Data records
================
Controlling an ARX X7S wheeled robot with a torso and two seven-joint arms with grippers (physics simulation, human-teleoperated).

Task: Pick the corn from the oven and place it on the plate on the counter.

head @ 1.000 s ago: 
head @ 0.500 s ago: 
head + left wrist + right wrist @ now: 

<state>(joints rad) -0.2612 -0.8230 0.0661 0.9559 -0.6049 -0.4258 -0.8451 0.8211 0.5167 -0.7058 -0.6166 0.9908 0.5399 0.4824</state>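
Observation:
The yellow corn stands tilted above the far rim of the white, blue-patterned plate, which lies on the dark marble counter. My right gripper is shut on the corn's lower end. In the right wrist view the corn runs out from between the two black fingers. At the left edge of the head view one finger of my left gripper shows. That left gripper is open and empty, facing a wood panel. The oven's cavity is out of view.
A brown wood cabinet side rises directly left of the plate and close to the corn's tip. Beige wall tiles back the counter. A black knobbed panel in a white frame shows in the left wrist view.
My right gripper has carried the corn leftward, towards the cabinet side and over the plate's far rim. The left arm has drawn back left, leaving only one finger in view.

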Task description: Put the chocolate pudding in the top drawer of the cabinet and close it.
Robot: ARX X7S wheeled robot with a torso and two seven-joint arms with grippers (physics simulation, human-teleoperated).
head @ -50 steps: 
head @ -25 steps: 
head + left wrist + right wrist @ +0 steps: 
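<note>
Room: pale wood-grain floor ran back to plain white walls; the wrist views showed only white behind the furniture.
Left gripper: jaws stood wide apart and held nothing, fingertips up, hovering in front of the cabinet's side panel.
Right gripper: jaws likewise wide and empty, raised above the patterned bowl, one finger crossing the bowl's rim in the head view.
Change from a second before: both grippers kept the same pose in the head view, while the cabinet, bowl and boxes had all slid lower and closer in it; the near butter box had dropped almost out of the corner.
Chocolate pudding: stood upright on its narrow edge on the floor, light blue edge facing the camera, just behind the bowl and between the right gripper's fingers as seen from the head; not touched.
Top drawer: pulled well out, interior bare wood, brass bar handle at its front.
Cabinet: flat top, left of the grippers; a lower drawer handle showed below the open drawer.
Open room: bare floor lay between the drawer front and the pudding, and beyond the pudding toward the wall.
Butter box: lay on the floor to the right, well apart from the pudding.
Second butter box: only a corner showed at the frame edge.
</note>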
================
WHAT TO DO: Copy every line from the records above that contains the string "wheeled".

OUTPUT FOR THIS EXERCISE:
Controlling an ARX X7S wheeled robot with a torso and two seven-joint arms with grippers (physics simulation, human-teleoperated).
Robot: ARX X7S wheeled robot with a torso and two seven-joint arms with grippers (physics simulation, human-teleoperated).

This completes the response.